- Problem details
Here the whole listing must be retyped exactly, with no line omitted.

━━━━━━━━━━

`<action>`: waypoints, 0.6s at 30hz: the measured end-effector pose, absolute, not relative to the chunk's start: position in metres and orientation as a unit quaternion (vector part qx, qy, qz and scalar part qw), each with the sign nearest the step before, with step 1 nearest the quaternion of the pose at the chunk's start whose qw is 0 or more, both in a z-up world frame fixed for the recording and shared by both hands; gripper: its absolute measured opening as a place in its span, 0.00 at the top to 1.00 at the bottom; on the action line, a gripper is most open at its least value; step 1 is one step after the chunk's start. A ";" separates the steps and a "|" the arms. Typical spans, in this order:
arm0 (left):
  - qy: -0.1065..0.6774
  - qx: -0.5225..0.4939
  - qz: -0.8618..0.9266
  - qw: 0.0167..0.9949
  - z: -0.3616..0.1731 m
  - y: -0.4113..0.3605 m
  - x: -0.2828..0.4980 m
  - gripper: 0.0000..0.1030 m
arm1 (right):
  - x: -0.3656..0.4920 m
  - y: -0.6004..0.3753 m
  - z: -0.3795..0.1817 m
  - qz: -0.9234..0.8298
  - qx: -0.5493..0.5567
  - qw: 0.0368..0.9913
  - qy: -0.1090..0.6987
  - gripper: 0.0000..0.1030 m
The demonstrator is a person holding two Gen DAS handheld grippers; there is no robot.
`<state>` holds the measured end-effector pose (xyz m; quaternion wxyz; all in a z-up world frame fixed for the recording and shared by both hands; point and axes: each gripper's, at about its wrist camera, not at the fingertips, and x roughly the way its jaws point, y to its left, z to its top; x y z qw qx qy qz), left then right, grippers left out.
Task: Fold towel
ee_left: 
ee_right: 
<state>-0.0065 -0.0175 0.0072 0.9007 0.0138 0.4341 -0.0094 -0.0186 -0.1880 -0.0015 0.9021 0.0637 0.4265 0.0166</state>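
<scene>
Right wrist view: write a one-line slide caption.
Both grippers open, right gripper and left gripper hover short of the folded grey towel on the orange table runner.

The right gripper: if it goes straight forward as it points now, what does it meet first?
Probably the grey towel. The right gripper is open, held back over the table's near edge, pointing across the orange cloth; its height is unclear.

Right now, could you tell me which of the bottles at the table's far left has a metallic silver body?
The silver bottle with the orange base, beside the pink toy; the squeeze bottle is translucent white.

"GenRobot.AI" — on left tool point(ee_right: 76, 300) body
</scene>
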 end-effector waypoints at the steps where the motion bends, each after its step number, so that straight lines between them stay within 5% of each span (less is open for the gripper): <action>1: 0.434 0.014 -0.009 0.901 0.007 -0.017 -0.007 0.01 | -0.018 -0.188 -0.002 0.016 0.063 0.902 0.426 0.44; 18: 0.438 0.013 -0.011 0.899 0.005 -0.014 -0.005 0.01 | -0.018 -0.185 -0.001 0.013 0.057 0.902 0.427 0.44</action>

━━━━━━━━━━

- Exercise result
`<action>`: waypoints, 0.6s at 30hz: the measured end-effector pose, absolute, not relative to the chunk's start: position in metres and orientation as a unit quaternion (vector part qx, qy, qz and scalar part qw), each with the sign nearest the step before, with step 1 nearest the quaternion of the pose at the chunk's start whose qw is 0 or more, both in a z-up world frame fixed for the recording and shared by both hands; gripper: its absolute measured opening as a place in its span, 0.00 at the top to 1.00 at the bottom; on the action line, a gripper is most open at its least value; step 1 is one step after the chunk's start. A ";" separates the steps and a "|" the arms. Typical spans, in this order:
arm0 (left):
  - qy: -0.1065..0.6774
  - qx: -0.5225..0.4939
  - qz: -0.8618..0.9266
  - qw: 0.0167..0.9949
  - z: -0.3616..0.1731 m
  - y: -0.4113..0.3605 m
  - x: -0.2828..0.4980 m
  - gripper: 0.0000..0.1030 m
arm1 (right):
  - x: -0.3656..0.4920 m
  - y: -0.6004..0.3753 m
  - z: -0.3795..0.1817 m
  - qz: -0.9234..0.8298
  - qx: -0.5493..0.5567
  - qw: 0.0368..0.9913
  - qy: -0.1090..0.6987
  - gripper: 0.0000..0.1030 m
The demonstrator is a person holding two Gen DAS handheld grippers; there is no robot.
`<state>` holds the measured end-effector pose (xyz m; quaternion wxyz; all in a z-up world frame fixed for the recording and shared by both hands; point and axes: each gripper's, at about its wrist camera, not at the fingertips, and x roughly the way its jaws point, y to its left, z to its top; x y z qw qx qy qz), left then right, grippers left out.
Task: Fold towel
ee_left: 
ee_right: 
<state>-0.0065 -0.0175 0.0072 0.9007 0.0138 0.4341 -0.0094 -0.0186 -0.1880 -0.0015 0.9021 0.0637 0.4265 0.0166</state>
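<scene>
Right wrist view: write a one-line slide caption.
Both grippers open, right gripper and left gripper hover short of the folded grey towel on the orange table runner.

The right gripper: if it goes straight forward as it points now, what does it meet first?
Probably the grey towel. The right gripper is open, held back over the table's near edge, pointing across the orange cloth; its height is unclear.

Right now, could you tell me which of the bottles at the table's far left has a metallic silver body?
The silver bottle with the orange base, beside the pink toy; the squeeze bottle is translucent white.

"GenRobot.AI" — on left tool point(ee_right: 76, 300) body
</scene>
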 end-effector waypoints at the steps where the motion bends, each after its step number, so that straight lines between them stay within 5% of each span (less is open for the gripper): <action>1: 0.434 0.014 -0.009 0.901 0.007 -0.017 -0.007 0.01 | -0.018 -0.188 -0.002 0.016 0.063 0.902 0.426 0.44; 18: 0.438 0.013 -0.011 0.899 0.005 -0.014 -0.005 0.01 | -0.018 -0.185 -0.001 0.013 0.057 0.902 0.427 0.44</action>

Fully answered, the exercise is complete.